Therapy is an essential part of the recovery process. During therapy, patients examine their thought patterns and behaviors and work to recognize unhealthy or destructive thoughts and develop coping mechanisms. Patients may also explore their personal history. Sometimes, environmental factors may contribute to addiction. Stress, anxiety, or trauma can also encourage patients to misuse benzos.
Our therapy team helps patients get to the root of the problem. They use evidence-based therapies like cognitive behavioral therapy (CBT) to support the patient’s recovery. CBT can help patients overcome addiction disorders. During CBT, patients also heal from trauma and rebuild their lives.
Therapy helps the patients heal their relationships, too. Benzo addiction can cause problems within a marriage or family. By the time patients seek addiction treatment, their relationships may be near collapse. Therapy can help families work through their issues together, with family members receiving support as they cope with their loved one’s addiction.
Residential vs. Outpatient Rehab
ICFR offers a wide range of treatment programs, including:
- Medical detox
- Inpatient rehab
- Partial hospitalization programs (PHPs)
- Intensive outpatient programs (IOPs)
- Standard outpatient programs (OPs)
Our team can help patients determine which program is right for them. Many patients progress through different programs during their treatment. Patients may begin with inpatient care at a treatment facility, then transfer to an outpatient program.

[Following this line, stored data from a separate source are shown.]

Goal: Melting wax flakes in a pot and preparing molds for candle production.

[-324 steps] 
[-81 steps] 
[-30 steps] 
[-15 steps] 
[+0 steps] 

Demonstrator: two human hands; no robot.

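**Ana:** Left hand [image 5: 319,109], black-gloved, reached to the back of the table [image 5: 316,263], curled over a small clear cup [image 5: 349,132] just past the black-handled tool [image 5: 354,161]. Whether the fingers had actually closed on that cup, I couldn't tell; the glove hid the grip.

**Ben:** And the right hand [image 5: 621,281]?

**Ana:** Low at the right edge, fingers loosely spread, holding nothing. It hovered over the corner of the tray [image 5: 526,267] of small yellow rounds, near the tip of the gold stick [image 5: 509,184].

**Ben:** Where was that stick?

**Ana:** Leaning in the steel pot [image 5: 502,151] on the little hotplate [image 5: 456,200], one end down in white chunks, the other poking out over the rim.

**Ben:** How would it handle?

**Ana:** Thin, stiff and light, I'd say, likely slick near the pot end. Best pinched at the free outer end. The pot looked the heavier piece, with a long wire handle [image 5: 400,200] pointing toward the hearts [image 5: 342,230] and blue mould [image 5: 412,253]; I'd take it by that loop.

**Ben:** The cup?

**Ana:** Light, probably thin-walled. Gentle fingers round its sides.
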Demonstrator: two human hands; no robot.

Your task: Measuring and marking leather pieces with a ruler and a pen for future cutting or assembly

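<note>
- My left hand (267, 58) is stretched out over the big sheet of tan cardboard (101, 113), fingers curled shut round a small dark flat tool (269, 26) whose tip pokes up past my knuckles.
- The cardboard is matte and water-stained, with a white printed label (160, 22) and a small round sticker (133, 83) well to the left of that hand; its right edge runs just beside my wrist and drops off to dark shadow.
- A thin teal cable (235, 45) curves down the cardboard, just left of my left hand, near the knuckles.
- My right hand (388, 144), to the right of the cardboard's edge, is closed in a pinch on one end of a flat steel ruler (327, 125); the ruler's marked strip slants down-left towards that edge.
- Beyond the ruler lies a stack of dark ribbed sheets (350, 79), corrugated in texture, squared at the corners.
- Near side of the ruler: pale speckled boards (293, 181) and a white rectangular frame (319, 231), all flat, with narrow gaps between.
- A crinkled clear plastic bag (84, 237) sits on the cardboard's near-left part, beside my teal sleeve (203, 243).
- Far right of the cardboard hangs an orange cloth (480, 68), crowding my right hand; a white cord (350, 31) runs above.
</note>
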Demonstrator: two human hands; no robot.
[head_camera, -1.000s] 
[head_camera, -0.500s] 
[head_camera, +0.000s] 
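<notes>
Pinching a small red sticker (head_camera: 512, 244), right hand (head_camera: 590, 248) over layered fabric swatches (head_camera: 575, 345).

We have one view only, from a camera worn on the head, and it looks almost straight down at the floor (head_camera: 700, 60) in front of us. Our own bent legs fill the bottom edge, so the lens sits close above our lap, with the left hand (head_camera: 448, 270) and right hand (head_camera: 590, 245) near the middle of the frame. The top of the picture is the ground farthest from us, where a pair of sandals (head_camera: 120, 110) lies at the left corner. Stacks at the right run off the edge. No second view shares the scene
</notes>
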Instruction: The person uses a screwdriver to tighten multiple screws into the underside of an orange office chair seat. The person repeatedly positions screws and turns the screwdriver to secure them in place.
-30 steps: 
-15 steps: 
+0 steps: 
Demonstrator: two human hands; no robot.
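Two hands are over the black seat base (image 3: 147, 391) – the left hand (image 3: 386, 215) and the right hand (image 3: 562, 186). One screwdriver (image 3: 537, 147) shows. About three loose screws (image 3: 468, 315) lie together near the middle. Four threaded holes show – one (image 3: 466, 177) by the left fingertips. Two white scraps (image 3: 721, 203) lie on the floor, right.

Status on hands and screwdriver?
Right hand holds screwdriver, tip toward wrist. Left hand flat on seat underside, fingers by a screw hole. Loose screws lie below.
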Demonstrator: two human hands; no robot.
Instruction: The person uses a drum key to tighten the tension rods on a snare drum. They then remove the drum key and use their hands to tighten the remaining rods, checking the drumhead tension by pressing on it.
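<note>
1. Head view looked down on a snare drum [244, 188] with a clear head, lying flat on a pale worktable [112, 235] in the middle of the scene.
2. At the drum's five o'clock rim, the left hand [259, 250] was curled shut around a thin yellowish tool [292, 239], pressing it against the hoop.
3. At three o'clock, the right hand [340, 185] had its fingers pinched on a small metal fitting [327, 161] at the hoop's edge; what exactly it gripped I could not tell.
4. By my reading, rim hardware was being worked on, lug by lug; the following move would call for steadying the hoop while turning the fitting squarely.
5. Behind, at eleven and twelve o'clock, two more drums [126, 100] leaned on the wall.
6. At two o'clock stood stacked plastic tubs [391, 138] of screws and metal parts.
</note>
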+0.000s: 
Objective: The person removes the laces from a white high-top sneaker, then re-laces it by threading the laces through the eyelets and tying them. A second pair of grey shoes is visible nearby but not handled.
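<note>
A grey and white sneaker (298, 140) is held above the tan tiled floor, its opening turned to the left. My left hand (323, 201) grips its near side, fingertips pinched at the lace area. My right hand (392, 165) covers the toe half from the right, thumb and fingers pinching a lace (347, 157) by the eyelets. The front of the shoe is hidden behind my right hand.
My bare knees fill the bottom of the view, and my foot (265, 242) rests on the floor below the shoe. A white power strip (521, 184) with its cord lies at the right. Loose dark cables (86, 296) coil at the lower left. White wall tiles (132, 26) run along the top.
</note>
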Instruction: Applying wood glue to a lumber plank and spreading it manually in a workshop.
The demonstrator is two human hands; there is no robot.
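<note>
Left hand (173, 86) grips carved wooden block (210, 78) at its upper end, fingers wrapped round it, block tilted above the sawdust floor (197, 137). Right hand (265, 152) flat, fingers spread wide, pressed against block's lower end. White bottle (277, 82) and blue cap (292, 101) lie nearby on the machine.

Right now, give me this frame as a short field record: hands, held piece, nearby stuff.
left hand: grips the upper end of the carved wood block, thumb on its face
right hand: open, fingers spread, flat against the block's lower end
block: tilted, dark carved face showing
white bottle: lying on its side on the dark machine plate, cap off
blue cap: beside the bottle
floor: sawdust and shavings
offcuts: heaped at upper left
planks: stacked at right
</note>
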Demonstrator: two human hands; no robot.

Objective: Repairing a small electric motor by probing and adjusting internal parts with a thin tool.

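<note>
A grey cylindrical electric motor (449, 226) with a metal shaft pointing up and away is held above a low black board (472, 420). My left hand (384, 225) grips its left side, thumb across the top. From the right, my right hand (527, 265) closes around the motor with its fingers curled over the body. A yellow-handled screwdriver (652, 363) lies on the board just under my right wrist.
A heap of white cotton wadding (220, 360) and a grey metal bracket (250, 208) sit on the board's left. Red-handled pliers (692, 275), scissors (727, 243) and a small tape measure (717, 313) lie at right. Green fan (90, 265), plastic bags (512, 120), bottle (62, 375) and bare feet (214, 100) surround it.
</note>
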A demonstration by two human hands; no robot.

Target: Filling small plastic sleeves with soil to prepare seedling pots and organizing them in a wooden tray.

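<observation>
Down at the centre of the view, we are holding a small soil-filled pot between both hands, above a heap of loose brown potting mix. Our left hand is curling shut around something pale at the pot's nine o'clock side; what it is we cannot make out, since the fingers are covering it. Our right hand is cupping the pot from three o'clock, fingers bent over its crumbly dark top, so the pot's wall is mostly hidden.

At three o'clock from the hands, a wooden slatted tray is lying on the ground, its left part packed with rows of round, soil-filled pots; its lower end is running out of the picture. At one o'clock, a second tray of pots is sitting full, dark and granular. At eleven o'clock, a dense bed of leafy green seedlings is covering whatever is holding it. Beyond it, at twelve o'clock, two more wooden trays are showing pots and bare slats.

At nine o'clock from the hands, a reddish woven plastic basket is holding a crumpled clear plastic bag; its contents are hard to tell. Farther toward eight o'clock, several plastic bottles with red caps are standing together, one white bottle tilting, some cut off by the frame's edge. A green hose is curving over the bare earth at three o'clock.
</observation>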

As patients work toward recovery, they may visit the facility less often.
No matter what, our team provides ongoing support and guidance. We ensure that patients receive comprehensive care at each stage in their recovery.
Life in Recovery
Recovering from benzo addiction can be a lifelong process. Many patients need continued support for years after finishing rehab.
Our team can help patients and families connect with resources in their area. Patients may have access to a wide range of support groups and recovery teams. Staying connected with the recovery community can help improve patient outcomes.